> ASSIGNMENT
Below are records. Copy every line with "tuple" in it.

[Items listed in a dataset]
= = = = = = =

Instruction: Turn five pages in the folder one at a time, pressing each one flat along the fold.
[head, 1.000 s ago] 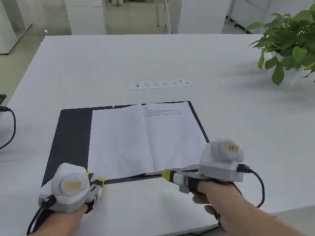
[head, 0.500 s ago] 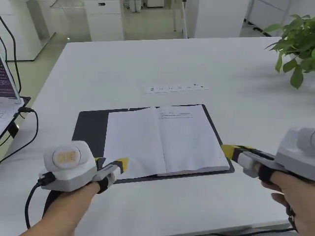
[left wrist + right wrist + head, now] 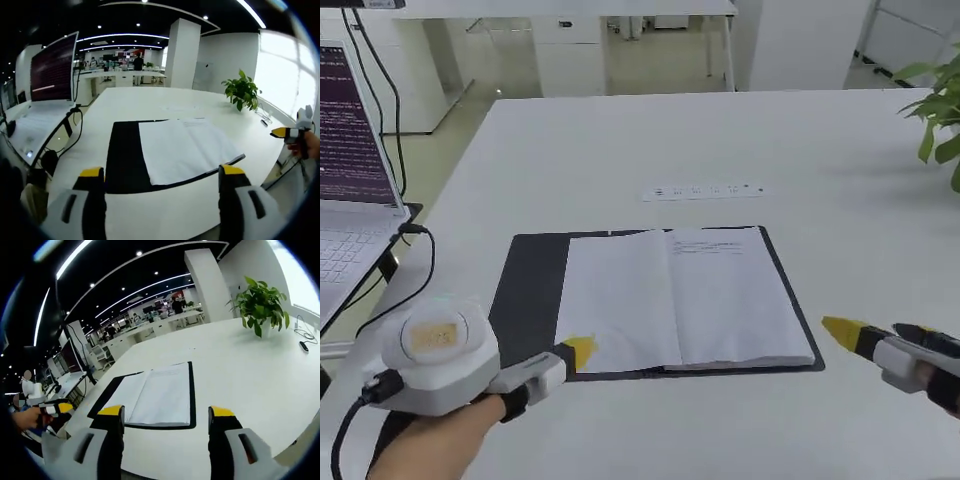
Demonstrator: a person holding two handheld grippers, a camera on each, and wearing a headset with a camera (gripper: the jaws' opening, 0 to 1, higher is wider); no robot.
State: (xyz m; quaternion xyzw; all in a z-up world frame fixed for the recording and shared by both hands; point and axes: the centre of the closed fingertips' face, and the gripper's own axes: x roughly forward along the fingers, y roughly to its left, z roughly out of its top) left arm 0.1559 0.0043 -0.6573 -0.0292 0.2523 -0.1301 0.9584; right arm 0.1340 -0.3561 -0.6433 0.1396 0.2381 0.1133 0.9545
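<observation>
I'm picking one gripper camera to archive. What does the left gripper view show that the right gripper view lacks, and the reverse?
Left gripper view: the open laptop at that view's left, and the right gripper held off the folder at the right. Right gripper view: a small dark object with a cord beside the plant, and the left gripper at that view's left. Both: the folder lying open on the white table, and the plant.

The folder's (image 3: 660,300) print is too small to read; the head view's edge crops the right tool (image 3: 847,333).
</observation>
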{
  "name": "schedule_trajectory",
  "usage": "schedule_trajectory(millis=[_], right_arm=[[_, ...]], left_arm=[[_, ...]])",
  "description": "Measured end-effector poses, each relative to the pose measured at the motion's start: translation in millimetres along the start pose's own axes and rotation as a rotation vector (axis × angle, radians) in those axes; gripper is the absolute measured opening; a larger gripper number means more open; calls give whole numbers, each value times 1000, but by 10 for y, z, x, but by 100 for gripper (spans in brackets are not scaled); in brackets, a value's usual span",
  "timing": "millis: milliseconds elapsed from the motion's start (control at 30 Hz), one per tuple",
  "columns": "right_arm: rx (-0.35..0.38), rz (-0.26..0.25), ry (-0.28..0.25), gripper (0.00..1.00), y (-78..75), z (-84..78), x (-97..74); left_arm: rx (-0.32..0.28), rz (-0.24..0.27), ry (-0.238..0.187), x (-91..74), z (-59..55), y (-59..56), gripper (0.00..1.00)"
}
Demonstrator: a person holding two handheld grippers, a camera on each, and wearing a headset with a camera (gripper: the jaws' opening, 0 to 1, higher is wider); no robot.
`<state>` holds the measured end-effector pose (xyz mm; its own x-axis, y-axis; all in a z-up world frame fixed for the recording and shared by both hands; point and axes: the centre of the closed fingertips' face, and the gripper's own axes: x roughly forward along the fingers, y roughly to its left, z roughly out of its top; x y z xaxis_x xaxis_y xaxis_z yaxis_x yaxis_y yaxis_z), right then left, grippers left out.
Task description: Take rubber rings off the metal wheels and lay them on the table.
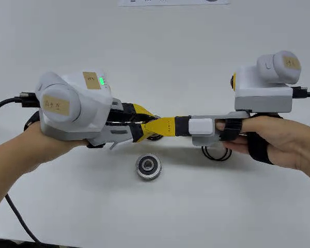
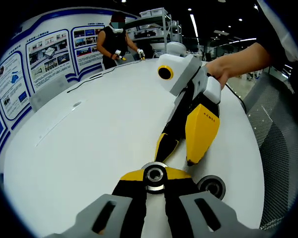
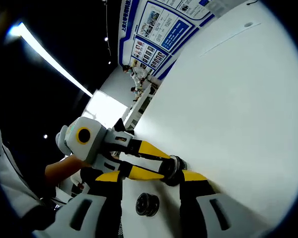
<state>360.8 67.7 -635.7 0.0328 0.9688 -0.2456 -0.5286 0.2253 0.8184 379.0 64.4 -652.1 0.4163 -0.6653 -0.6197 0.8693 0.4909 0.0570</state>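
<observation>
wheel (image 2: 154,175) sits clenched in left gripper (image 1: 146,125), at 6 o'clock in its view. right gripper (image 3: 156,174) jaws are spread around it. next, i think: pinch rubber ring (image 3: 173,169), peel it off.

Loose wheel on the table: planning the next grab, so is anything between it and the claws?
Nothing visible blocks it. The loose wheel lies in the open on the table. But the left claw is shut on a second wheel, with the right claw at it.
</observation>
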Motion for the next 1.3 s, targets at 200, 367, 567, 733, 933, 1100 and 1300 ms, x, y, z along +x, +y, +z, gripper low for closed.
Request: schedule_trajectory(millis=[200, 367, 567, 733, 933, 1100, 1300], right_arm=[[24, 5, -13, 45, -4, -30, -13], [48, 12, -20, 44, 3, -69, -21], [122, 37, -94, 42, -7, -43, -75], [107, 37, -96, 41, 17, -37, -69], [98, 7, -99, 34, -36, -21, -65], [92, -35, -93, 25, -112, -31, -56], [125, -84, -96, 13, -205, -32, -55]], left_arm=[[5, -5, 4, -1, 1, -2, 12], [6, -6, 5, -1, 1, -3, 12], [5, -5, 7, -1, 2, -3, 12], [6, -5, 7, -1, 2, -2, 12], [7, -5, 8, -3, 3, -5, 12], [9, -6, 9, -2, 3, -5, 12], [10, -7, 8, -1, 3, -6, 12]])
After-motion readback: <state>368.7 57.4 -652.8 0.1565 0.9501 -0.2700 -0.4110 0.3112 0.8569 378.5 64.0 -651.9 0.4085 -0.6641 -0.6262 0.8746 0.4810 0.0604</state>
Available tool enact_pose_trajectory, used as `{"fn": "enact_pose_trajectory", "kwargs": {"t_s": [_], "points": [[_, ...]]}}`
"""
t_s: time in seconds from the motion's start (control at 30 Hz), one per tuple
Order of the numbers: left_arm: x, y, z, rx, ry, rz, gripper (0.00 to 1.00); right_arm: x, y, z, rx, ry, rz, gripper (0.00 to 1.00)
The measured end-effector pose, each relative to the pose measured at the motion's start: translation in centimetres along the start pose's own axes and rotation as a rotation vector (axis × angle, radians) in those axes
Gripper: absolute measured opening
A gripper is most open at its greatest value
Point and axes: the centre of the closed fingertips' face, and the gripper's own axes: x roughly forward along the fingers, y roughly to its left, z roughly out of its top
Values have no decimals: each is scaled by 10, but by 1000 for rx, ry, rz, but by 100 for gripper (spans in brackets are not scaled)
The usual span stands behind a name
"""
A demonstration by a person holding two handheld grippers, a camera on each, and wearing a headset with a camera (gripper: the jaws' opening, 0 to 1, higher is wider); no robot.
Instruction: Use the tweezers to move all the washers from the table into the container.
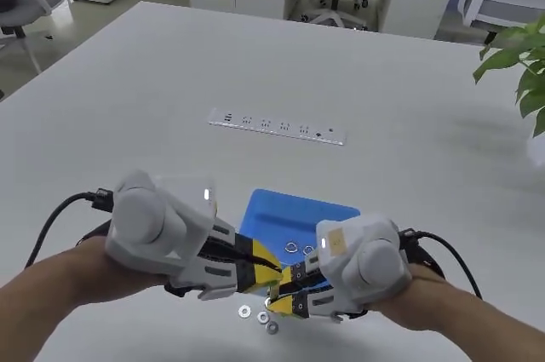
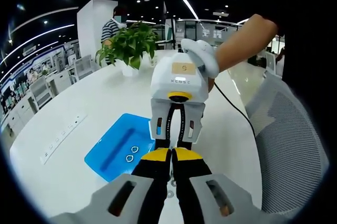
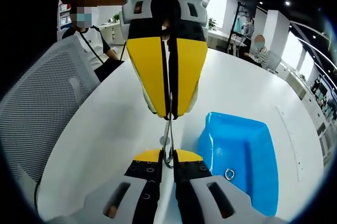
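**Head view.** Two yellow-tipped tools meet tip to tip over the near part of a white table (image 1: 358,81). The left hand-held gripper (image 1: 268,264) comes in from the left and the right hand-held gripper (image 1: 289,290) from the right. Just behind them lies a blue rectangular container (image 1: 298,209). It holds two small silver ring-shaped washers (image 1: 291,249), lying flat. Three more washers lie flat on the table just in front of the jaws. A white power strip (image 1: 277,126) lies well beyond.

**Left gripper view.** The left hand-held gripper's jaws are pressed together and the right hand-held gripper faces them, tips meeting. Two washers sit in the container.

**Right gripper view.** One pair of slender silver metal tweezers (image 3: 167,134) spans the two tools above the table, beside the container. Its long axis runs in line with both. The left hand-held gripper is clenched on one end. The right hand-held gripper's jaws stand close about the other end; whether they pinch it cannot be told. One washer shows in the container.
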Motion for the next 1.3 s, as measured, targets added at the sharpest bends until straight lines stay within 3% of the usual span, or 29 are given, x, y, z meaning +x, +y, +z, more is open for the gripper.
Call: {"fn": "enact_pose_trajectory", "kwargs": {"t_s": [0.3,0.63,0.97,1.3], "points": [[-3,3,3,-17,-25,10,12,-3,0,5,41,-23,-2,9],[-13,6,0,-60,-51,26,29,-7,0,13,37,-31,-10,9],[-21,9,-14,-132,-51,82,57,-19,-2,25,22,-35,-26,9],[-29,11,-21,-189,-74,117,74,-31,-5,36,12,-41,-34,9]]}}
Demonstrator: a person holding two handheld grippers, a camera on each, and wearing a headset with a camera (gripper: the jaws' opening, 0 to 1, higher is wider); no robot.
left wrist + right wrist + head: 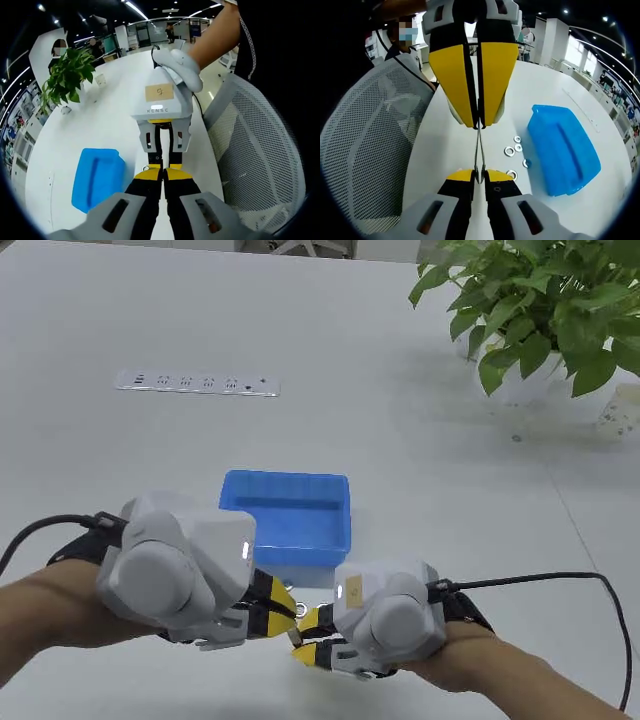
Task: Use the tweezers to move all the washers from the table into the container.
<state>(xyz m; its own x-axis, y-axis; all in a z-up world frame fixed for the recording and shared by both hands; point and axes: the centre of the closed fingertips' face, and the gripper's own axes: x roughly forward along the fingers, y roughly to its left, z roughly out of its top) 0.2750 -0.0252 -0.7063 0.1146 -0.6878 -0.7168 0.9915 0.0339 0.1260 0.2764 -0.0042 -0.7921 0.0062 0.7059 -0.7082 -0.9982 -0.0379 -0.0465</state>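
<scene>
The blue container [300, 545] sits mid-frame in the head view. Below it the left gripper [280, 608] and right gripper [310, 635] meet nose to nose, both pinched narrow on the tweezers [479, 147], probably to reseat them. The washers [509, 151] lie centre-right in the right gripper view, just beside the container

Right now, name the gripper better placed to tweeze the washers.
Right gripper, likely: its jaws are shut on the tweezers, and the washers lie just beside its tips, the blue container beyond. The left gripper grips the tweezers' other end.
</scene>
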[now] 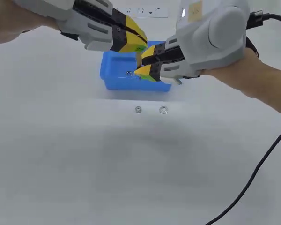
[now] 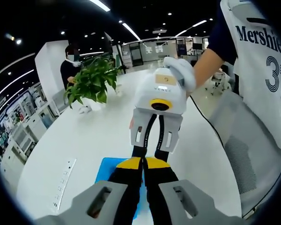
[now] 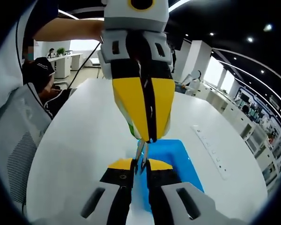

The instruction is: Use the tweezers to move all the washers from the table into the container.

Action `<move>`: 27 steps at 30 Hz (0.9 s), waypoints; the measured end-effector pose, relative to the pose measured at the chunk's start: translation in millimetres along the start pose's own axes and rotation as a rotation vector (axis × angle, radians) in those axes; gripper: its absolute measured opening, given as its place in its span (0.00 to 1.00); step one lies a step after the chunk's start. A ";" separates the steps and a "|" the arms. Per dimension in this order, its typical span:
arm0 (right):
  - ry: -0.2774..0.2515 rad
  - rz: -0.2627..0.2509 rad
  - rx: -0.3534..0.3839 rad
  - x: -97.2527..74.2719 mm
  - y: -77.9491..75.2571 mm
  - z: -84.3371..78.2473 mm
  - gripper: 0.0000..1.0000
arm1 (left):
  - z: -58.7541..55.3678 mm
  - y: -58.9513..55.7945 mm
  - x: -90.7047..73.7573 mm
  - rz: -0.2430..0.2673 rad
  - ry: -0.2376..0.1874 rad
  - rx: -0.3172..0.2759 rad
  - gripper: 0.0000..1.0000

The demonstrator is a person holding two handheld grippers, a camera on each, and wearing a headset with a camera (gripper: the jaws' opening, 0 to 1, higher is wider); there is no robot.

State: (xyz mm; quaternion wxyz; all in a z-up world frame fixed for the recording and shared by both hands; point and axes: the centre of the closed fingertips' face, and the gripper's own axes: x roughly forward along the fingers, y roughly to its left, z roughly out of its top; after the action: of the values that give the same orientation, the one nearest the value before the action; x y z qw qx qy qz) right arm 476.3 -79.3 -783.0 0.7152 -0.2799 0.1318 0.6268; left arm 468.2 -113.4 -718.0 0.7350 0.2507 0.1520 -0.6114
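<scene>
The right hand-held gripper point(image 3: 139, 167) clamped the tweezers point(image 3: 140, 157) over the container point(image 1: 131, 85), seemingly to drop a washer point(image 1: 129, 74) there; the left hand-held gripper point(image 3: 149, 138) was closed.

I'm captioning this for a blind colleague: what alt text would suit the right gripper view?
The right tongs, at the bottom, pinch thin metal tweezers that reach up to the shut yellow left tongs pointing down from above. Beneath lie a blue container and a white table.
</scene>
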 end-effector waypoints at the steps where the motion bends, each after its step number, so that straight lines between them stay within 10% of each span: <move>1: 0.000 0.001 0.000 -0.5 3.1 0.1 0.12 | -0.1 -2.7 -0.4 -0.001 -0.003 -0.003 0.05; 15: -0.004 0.045 0.062 13.4 54.6 -11.4 0.11 | -17.9 -49.4 6.4 -0.035 -0.004 -0.078 0.05; 27: 0.055 0.035 0.029 21.3 55.4 -31.7 0.11 | -36.0 -44.5 14.9 0.011 -0.040 -0.183 0.05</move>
State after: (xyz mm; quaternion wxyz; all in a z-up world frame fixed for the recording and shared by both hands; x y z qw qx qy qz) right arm 431.5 -76.5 -833.2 0.7043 -0.2842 0.1651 0.6293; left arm 430.9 -111.3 -763.7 0.7611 0.1712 0.1911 -0.5957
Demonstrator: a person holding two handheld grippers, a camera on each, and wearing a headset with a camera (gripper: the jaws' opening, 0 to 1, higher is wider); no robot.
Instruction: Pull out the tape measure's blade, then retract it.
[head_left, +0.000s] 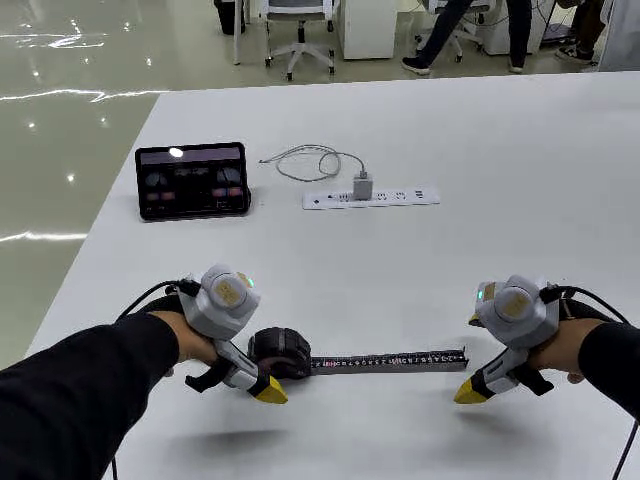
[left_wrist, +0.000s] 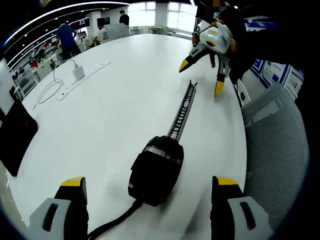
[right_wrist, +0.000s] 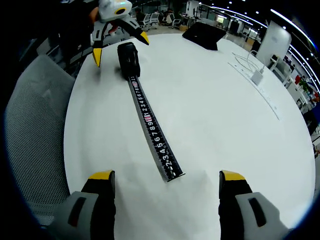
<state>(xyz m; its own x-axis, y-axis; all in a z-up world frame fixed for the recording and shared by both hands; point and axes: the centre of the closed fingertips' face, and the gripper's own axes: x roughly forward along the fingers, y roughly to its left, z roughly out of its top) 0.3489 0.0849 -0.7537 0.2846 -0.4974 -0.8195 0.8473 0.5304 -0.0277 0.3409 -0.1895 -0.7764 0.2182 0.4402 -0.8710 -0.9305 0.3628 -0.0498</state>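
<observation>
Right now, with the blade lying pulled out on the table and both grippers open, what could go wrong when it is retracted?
1. The blade lies free at the open right gripper. If it is retracted unguided, it may whip back and snap into the tape measure case.
2. The open left gripper only straddles the case without touching it, so the case could skid on the smooth table.

On your white table (head_left: 500, 200), the blade (head_left: 390, 361) runs right from the black tape measure case (head_left: 280, 352); behind, a dark tablet (head_left: 192, 180) left of a white power strip (head_left: 372, 198).
</observation>
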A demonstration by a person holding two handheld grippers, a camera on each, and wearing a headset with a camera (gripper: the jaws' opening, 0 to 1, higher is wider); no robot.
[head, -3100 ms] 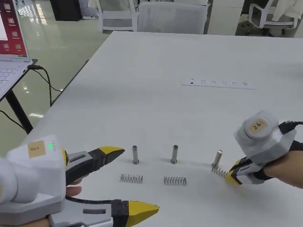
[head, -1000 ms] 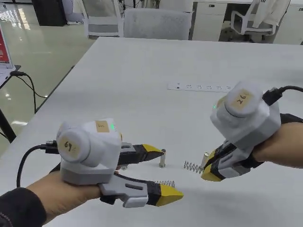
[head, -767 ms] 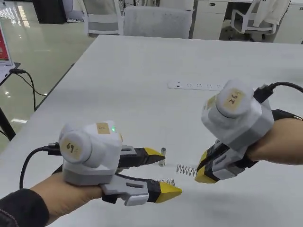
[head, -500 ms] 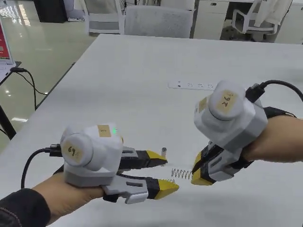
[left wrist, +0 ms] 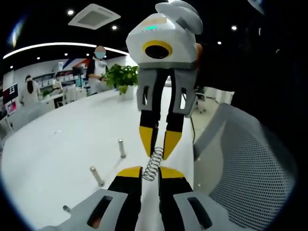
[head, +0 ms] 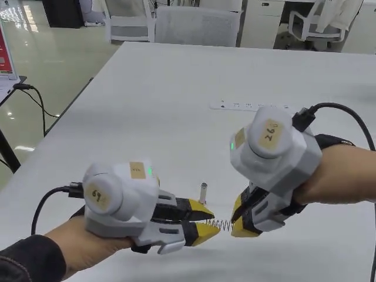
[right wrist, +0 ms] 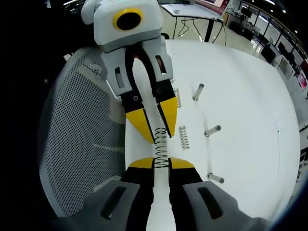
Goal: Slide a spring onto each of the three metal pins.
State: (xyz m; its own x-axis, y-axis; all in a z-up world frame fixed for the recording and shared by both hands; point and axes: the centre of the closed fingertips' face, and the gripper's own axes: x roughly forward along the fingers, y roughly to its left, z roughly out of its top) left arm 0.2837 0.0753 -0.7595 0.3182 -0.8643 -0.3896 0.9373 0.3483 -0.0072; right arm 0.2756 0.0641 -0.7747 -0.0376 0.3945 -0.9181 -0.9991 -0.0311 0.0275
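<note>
A small steel spring (head: 223,224) hangs in the air above the white table (head: 176,106), stretched between both grippers. My right gripper (head: 236,225) is shut on one end and my left gripper (head: 210,224) is shut on the other. In the left gripper view the spring (left wrist: 154,163) runs from my left gripper (left wrist: 150,173) up to the right gripper (left wrist: 158,144). Three upright metal pins (right wrist: 211,131) stand bare on the table, with one pin (head: 203,191) just behind the grippers. Two more springs (right wrist: 184,137) lie flat beside the pins.
A white power strip (head: 247,106) lies on the table further back. A grey chair (head: 197,26) stands at the far edge. The table's left edge (head: 76,111) drops to the floor, where a black cable runs. A mesh chair (right wrist: 82,125) sits under the grippers' near side.
My right gripper carried the spring left and up off the table. My left gripper, open before, has closed on the spring's free end.
</note>
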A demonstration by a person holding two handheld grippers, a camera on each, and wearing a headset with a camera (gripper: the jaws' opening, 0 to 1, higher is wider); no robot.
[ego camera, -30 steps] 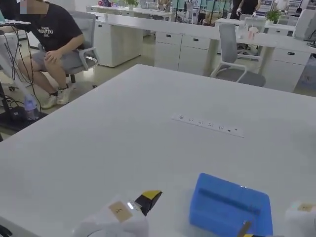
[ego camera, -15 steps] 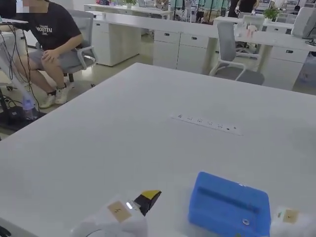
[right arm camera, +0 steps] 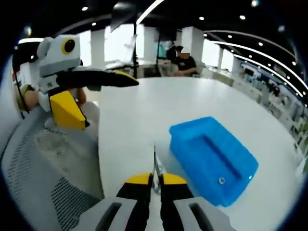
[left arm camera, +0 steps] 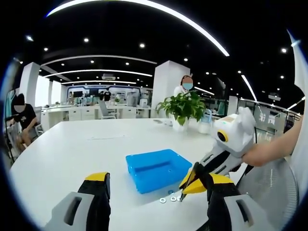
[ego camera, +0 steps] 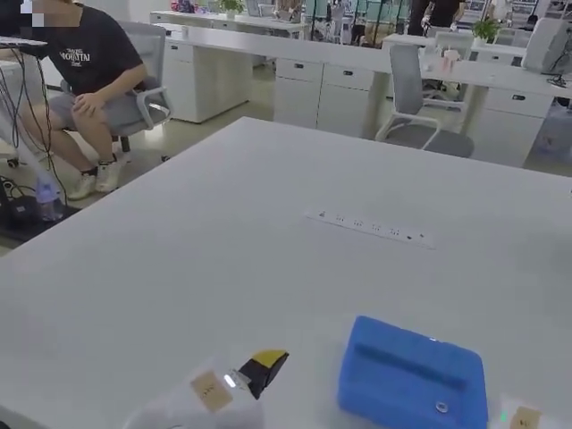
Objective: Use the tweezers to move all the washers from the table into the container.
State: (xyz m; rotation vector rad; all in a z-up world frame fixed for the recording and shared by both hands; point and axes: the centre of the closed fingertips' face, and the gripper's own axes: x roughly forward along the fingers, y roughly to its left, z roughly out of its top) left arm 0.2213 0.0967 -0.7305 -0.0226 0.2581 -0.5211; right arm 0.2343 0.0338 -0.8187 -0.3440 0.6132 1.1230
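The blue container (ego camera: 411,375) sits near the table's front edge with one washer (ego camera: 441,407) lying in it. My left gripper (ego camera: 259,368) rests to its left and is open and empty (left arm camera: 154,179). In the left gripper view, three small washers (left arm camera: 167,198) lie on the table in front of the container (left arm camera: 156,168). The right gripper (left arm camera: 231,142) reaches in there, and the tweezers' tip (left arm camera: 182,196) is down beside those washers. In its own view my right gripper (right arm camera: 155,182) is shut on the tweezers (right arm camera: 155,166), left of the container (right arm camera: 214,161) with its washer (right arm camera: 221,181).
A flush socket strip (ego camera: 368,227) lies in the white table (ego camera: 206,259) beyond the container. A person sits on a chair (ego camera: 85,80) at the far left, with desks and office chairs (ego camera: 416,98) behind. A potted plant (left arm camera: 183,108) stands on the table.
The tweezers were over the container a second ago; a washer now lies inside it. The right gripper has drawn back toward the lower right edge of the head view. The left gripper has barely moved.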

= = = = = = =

> SOLUTION
  "timing": "millis: milliseconds elapsed from the motion's start (control at 30 Hz), one per tuple",
t_s: time in seconds from the motion's start (control at 30 Hz), one per tuple

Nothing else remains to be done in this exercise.